═══ MATERIAL SUPPLIED

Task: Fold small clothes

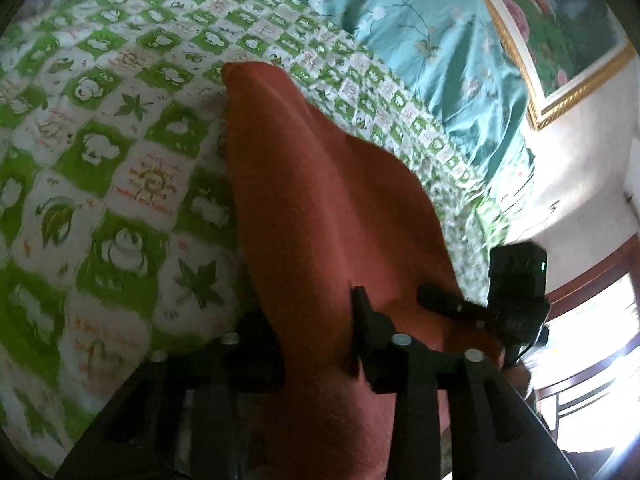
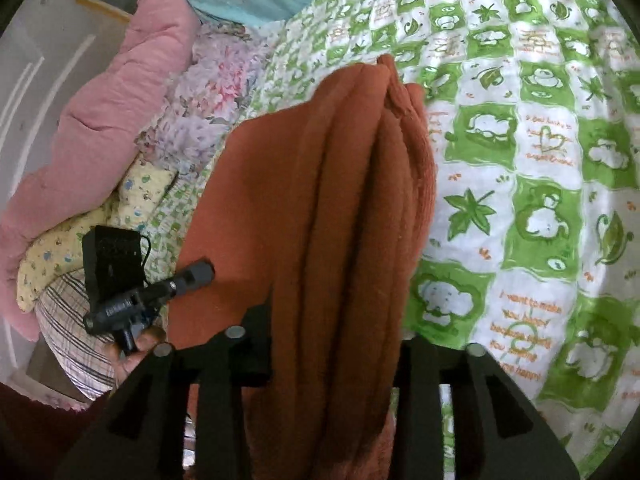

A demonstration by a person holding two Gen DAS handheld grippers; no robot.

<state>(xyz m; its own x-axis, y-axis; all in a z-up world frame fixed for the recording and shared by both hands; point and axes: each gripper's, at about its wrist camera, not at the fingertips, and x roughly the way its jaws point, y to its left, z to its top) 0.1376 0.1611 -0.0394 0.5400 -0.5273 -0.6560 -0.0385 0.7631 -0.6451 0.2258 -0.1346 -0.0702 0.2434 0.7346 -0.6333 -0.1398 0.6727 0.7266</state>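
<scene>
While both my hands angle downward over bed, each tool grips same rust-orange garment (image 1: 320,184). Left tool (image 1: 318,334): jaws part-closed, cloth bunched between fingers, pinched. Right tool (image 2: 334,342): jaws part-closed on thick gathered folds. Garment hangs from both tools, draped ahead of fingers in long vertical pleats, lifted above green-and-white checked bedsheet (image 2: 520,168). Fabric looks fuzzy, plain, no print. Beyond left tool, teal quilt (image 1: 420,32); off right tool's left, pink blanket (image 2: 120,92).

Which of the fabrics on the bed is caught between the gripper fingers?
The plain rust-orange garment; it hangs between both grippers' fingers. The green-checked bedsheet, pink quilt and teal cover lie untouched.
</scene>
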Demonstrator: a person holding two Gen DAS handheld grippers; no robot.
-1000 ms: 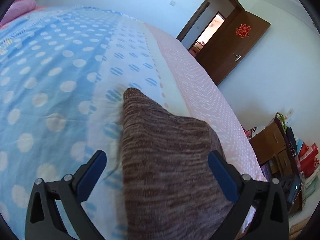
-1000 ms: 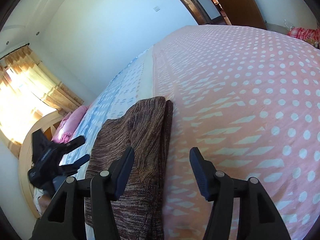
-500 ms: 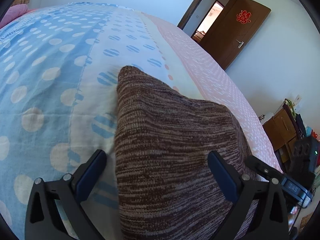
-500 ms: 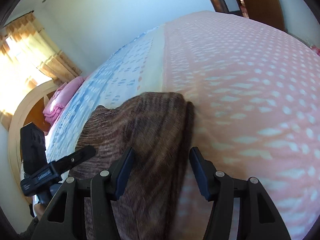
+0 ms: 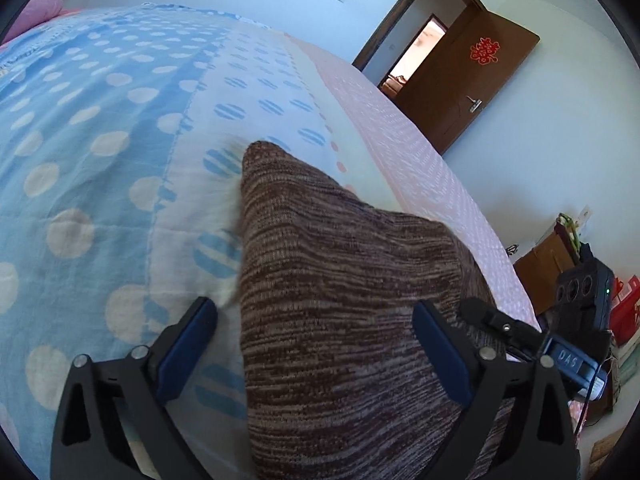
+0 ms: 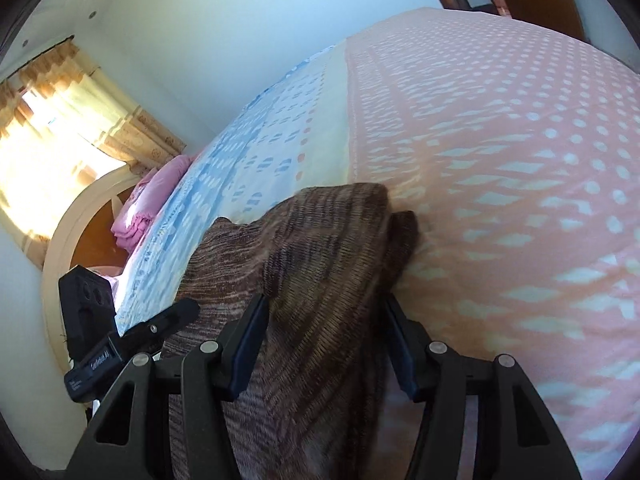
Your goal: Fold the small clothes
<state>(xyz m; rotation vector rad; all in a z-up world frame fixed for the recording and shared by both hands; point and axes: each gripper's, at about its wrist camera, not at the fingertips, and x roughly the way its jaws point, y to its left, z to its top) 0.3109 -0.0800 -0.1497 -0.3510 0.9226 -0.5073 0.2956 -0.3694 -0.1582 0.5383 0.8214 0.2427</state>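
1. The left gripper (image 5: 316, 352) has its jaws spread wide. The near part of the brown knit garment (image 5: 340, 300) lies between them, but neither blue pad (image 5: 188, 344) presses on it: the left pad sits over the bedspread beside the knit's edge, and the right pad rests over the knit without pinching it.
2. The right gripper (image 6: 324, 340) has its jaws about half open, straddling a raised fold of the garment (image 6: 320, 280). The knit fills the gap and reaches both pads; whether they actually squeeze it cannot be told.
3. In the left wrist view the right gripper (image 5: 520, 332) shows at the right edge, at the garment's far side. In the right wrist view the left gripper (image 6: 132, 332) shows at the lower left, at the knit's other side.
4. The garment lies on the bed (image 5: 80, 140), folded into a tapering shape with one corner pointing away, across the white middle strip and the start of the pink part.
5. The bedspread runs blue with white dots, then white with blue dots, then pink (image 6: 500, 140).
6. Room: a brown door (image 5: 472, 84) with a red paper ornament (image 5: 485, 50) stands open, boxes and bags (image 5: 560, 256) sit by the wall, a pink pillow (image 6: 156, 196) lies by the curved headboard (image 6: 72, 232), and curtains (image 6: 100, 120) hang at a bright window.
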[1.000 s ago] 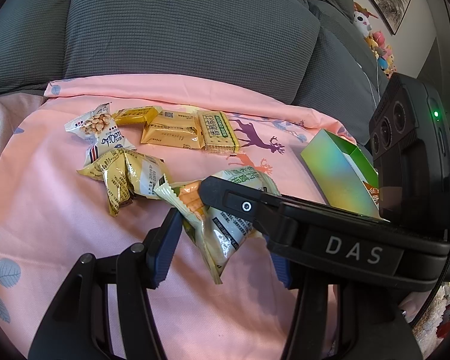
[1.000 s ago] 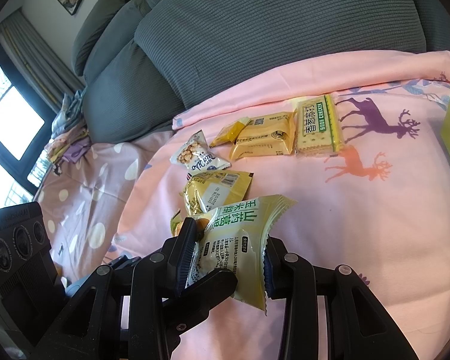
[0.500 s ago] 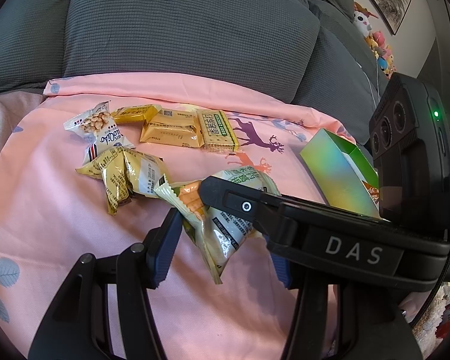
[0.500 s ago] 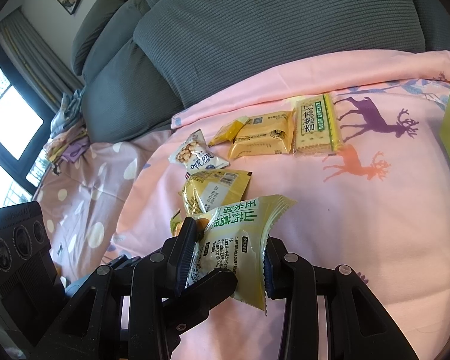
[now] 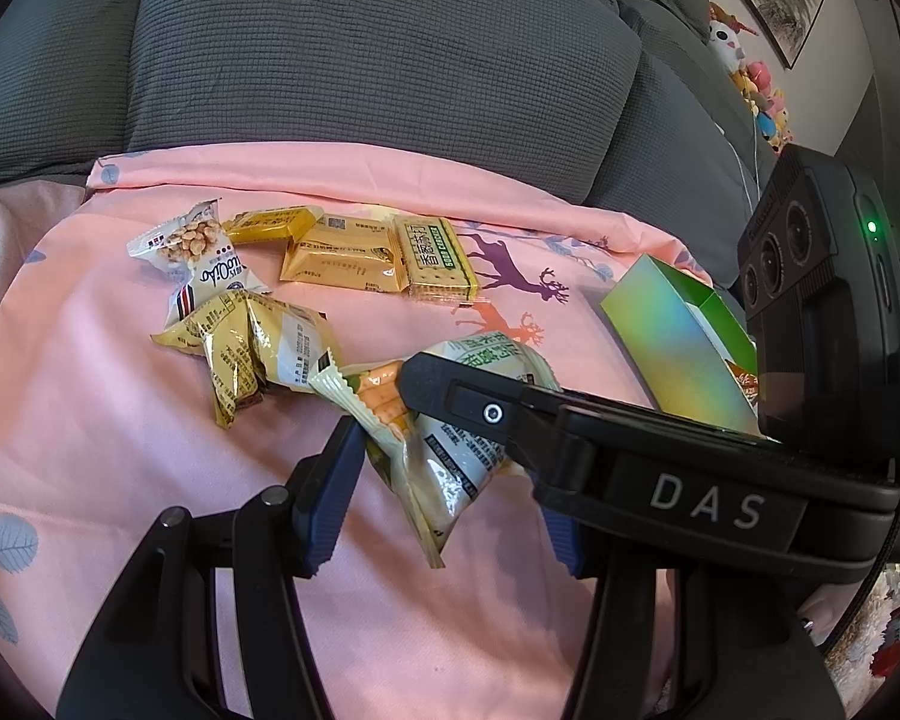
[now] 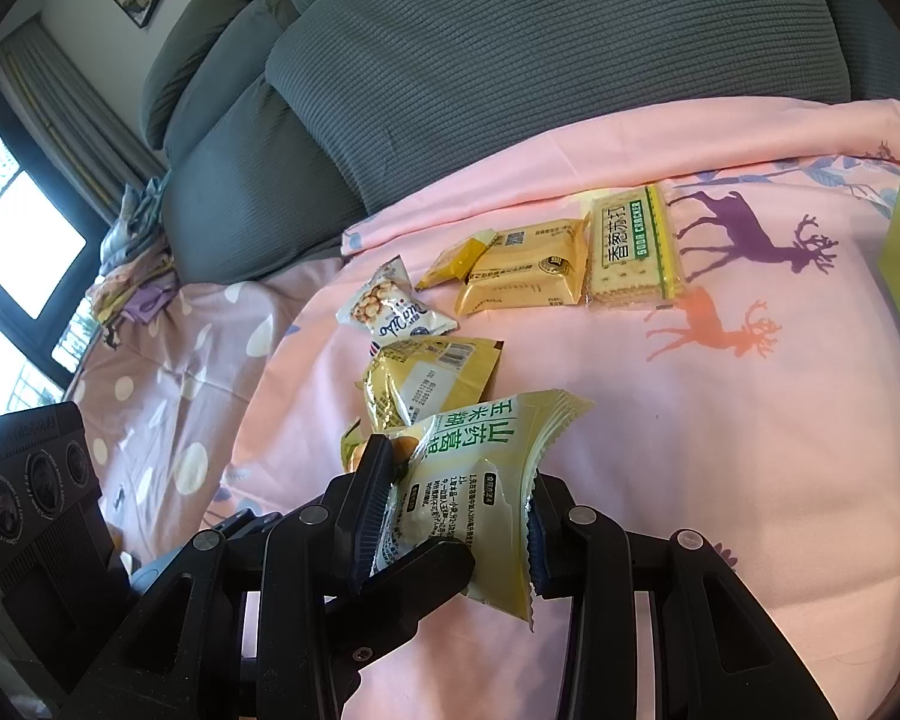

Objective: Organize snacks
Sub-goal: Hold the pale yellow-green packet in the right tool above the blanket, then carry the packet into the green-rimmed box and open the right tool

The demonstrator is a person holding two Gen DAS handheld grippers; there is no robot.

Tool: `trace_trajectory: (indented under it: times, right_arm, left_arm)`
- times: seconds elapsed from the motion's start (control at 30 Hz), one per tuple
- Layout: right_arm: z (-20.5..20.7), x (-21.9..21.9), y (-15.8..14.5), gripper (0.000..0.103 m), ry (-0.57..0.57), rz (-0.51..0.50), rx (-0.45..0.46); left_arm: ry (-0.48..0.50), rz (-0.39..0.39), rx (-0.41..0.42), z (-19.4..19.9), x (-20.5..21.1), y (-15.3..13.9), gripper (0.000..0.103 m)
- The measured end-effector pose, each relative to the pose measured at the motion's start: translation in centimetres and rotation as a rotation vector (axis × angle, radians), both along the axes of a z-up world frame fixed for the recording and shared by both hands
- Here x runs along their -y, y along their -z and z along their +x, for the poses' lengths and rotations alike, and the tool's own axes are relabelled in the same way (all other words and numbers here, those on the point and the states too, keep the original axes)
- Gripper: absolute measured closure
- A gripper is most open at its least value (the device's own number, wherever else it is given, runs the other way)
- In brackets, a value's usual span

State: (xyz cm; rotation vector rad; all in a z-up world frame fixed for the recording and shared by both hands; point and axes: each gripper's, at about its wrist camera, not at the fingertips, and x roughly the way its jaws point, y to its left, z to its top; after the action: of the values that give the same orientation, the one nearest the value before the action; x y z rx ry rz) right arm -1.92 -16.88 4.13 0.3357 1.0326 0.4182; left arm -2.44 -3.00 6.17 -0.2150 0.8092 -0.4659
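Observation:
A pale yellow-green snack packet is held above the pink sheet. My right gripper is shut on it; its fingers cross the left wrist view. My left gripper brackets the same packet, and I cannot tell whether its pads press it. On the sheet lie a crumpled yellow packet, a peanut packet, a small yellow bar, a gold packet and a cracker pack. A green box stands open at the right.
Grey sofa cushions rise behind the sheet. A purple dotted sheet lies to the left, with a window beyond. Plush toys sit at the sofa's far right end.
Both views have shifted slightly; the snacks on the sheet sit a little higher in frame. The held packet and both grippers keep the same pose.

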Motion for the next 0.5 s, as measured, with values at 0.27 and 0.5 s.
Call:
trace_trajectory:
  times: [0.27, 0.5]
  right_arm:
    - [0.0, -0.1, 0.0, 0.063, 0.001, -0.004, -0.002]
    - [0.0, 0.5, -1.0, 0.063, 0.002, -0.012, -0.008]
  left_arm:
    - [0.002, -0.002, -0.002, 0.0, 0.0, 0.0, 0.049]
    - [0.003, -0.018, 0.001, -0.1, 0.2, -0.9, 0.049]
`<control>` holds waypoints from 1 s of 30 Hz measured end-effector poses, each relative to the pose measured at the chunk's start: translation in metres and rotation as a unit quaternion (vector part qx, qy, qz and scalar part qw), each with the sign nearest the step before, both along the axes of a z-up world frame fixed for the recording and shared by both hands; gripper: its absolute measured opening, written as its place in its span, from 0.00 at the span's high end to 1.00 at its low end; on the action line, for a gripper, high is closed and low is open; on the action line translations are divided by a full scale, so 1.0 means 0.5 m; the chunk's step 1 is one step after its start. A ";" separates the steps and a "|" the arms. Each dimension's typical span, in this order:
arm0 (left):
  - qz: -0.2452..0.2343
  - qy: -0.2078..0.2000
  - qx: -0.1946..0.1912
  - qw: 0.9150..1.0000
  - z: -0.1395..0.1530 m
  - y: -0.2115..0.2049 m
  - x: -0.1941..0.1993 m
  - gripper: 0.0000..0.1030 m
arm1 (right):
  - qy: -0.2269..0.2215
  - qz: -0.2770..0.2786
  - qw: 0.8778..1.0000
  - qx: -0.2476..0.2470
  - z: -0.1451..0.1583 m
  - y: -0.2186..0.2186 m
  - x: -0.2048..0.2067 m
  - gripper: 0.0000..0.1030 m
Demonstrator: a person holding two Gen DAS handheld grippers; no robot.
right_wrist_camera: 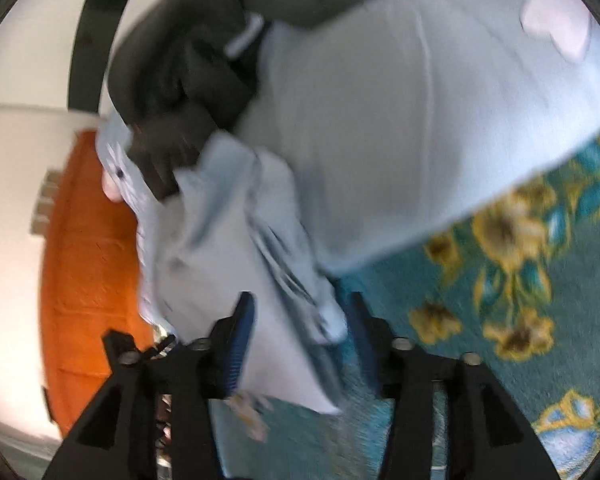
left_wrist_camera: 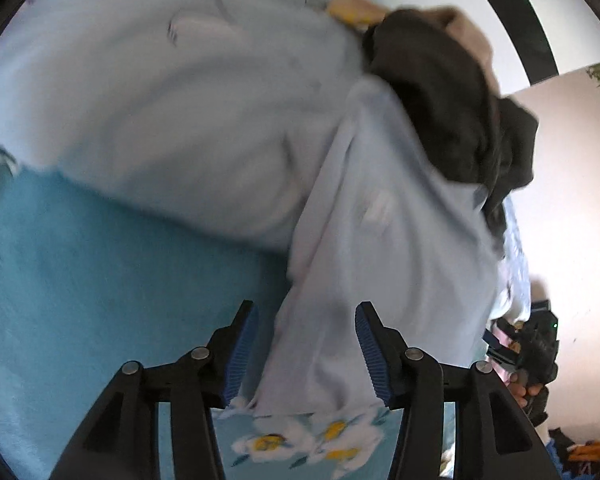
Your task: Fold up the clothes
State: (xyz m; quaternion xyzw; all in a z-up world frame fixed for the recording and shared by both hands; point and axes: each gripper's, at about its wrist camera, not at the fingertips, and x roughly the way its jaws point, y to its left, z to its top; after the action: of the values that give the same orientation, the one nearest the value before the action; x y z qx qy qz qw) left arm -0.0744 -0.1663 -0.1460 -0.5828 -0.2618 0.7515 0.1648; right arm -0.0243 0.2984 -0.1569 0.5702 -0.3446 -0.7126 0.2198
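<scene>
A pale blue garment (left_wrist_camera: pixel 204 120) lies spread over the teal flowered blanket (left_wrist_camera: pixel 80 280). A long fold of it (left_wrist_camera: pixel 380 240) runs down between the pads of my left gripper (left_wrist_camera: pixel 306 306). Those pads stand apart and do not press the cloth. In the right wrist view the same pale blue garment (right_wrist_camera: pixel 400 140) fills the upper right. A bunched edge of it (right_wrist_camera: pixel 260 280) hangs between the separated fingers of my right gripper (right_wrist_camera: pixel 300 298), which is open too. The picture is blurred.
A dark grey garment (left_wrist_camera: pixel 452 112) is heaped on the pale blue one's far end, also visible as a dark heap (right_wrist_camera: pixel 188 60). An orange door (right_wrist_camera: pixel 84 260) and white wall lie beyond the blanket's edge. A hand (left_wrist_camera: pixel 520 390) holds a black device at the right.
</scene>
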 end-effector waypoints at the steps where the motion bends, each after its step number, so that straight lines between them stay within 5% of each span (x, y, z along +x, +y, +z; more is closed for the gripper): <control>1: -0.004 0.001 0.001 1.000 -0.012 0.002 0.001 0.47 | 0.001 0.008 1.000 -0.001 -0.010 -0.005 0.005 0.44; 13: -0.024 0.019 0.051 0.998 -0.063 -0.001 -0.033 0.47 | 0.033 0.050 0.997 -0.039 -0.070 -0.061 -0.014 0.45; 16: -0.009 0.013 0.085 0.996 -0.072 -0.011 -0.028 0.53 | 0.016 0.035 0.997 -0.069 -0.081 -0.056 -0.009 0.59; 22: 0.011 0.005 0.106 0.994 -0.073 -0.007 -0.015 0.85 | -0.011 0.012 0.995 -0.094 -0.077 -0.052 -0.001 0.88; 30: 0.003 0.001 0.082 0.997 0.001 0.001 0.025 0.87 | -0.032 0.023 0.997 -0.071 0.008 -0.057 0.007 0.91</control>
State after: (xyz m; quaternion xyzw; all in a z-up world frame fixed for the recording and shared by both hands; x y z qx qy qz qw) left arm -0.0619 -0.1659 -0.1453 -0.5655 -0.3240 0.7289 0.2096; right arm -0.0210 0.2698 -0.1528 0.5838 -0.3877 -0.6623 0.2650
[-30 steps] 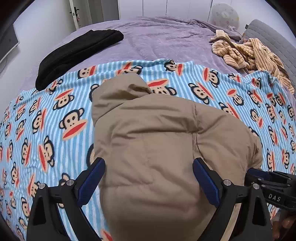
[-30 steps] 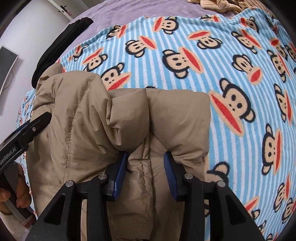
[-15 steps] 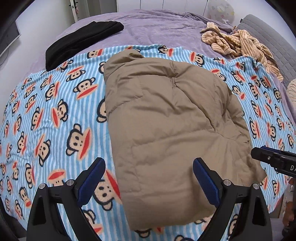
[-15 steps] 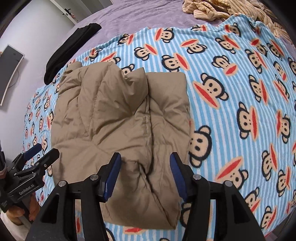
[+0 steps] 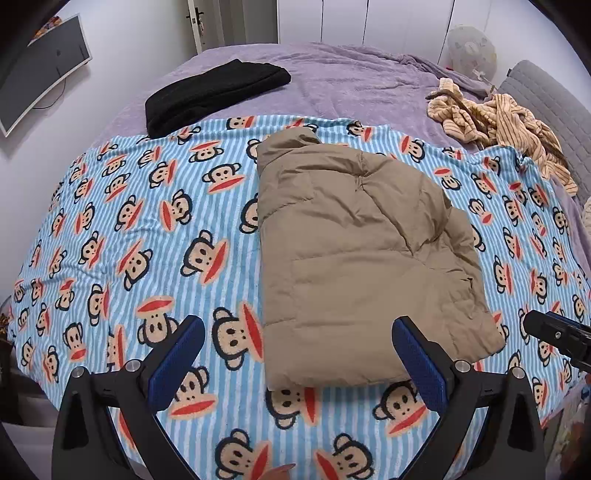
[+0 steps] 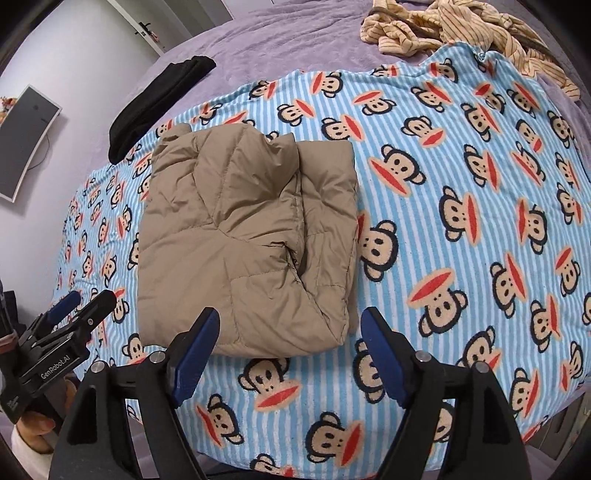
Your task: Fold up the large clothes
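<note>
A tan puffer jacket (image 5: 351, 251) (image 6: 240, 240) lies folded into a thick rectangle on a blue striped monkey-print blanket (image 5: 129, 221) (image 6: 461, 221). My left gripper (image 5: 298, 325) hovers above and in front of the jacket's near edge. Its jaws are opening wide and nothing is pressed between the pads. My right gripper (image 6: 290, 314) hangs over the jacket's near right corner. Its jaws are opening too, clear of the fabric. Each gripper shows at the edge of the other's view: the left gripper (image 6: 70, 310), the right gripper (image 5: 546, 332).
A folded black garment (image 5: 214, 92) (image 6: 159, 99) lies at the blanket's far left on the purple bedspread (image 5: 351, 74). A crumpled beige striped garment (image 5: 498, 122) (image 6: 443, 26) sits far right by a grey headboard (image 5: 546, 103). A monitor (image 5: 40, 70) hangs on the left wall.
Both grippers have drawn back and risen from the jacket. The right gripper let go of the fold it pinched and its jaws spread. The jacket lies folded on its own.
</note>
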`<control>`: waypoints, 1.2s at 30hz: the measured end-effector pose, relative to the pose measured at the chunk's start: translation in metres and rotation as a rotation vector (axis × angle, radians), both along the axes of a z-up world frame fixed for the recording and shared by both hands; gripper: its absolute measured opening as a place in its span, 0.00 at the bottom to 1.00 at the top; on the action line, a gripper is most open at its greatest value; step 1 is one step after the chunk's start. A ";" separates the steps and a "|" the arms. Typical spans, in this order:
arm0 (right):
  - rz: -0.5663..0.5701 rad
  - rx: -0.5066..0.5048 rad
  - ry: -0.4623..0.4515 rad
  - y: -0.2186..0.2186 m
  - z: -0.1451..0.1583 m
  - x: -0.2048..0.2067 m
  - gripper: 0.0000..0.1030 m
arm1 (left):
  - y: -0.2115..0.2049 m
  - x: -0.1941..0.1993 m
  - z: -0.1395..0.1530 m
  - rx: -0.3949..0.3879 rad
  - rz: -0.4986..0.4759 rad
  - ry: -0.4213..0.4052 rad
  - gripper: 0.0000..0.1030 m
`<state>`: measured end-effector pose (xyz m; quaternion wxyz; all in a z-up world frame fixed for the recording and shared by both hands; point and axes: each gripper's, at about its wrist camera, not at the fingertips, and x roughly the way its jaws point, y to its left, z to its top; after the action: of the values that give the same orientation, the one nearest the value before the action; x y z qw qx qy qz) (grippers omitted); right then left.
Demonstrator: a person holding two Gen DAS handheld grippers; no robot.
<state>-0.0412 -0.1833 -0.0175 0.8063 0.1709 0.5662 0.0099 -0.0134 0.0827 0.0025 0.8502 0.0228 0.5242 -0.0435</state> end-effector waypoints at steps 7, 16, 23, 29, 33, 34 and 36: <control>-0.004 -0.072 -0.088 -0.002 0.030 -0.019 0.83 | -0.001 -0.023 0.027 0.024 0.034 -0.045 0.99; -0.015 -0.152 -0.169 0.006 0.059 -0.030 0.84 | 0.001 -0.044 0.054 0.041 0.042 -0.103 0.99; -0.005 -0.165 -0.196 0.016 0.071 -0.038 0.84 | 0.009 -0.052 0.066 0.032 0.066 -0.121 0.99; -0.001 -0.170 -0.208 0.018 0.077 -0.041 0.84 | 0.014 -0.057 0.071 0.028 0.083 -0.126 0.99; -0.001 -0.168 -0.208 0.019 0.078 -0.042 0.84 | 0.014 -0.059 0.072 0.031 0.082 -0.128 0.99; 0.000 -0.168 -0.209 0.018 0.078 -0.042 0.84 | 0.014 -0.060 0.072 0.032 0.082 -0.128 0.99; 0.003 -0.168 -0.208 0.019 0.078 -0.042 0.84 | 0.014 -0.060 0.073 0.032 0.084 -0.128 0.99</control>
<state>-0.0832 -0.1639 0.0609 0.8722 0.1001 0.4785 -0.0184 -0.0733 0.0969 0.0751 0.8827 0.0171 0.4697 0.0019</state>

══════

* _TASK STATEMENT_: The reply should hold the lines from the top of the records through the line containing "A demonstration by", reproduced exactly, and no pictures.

* _RESULT OF THE EXERCISE_:
Task: Fold small clothes


A demonstration by a person holding two Gen DAS handheld grippers; no robot.

No additional output is required.